Now, all services import from a single authoritative source, making response handling consistent, maintainable, and type-safe.

---

12. Configuration & Secrets

• All configuration lives in environment variables loaded through pydantic-settings.
• Secrets (master password hash, session key) are never committed to the repository.
• Provide a .env.example with all keys and placeholder values.
• Validate config at startup — fail fast with a clear error if a required value is missing.

from pydantic_settings import BaseSettings
from pydantic import Field

class Settings(BaseSettings):
    database_path: str = Field("bangui.db", description="Path to SQLite database")
    fail2ban_socket: str = Field("/var/run/fail2ban/fail2ban.sock", description="fail2ban socket path")
    session_secret: str = Field(..., description="Secret key for session signing")
    log_level: str = Field("info", description="Logging level")

    model_config = {"env_prefix": "BANGUI_", "env_file": ".env"}

Session Cookie Security

The session_cookie_secure configuration controls the Secure flag on the session cookie. This flag prevents browsers from sending the session cookie over unencrypted HTTP.

Default: true — Production deployments are secure by default. Cookies are only sent over HTTPS.

Local Development: Set BANGUI_SESSION_COOKIE_SECURE=false in your compose file or .env to allow cookies over HTTP (required for localhost:8000).

# Docker/compose.debug.yml
environment:
  BANGUI_SESSION_COOKIE_SECURE: "false"  # Allow HTTP during local development

Important: If Secure=true is set, browsers will reject the session cookie when the backend is served over HTTP. Ensure your nginx/reverse proxy terminates TLS and passes X-Forwarded-Proto: https so FastAPI knows the connection is secure.

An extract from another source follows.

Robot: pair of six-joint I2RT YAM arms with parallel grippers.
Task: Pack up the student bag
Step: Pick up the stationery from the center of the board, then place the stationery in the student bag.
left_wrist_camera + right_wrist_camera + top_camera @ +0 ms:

fail2ban_start_command Configuration

The fail2ban_start_command setting specifies the shell command used to start the fail2ban daemon during recovery operations (e.g., after a rollback).

Format & Parsing:

• The command is split into arguments using shlex.split(), which respects shell quoting rules.
• Paths with spaces must be quoted. Example: "/opt/my tools/fail2ban-client" start.
• The command is not executed through a shell — no shell variables or globbing are interpreted.

Validation:

• The command is validated at startup using shlex.split(). Mismatched quotes will raise a ValueError with the problematic command in the error message.

Environment Variables:

BANGUI_FAIL2BAN_START_COMMAND="fail2ban-client start"           # Default
BANGUI_FAIL2BAN_START_COMMAND="systemctl start fail2ban"        # systemd
BANGUI_FAIL2BAN_START_COMMAND='"/opt/my tools/fail2ban" start'  # Quoted path

Common Pitfall: Using .split() instead of shlex.split() would break commands with spaces in paths. Always use quoted strings for paths that contain whitespace.

Login Rate Limiting

The login endpoint (POST /api/auth/login) is protected against brute-force attacks using an in-memory rate limiter.

Design:

• Uses a dict[str, deque[float]] keyed by client IP, storing login attempt timestamps within a time window.
• Attempts outside the window are automatically removed during validation checks.
• Expired IP entries are cleaned up to prevent unbounded memory growth.

Rate Limit Rules:

• 5 attempts per 60 seconds per IP address.
• Requests exceeding the limit return HTTP 429 Too Many Requests with a Retry-After header.
• Each failed login triggers a 10-second server-side delay (asyncio.sleep) to further slow attacks, on top of bcrypt hashing (~100ms).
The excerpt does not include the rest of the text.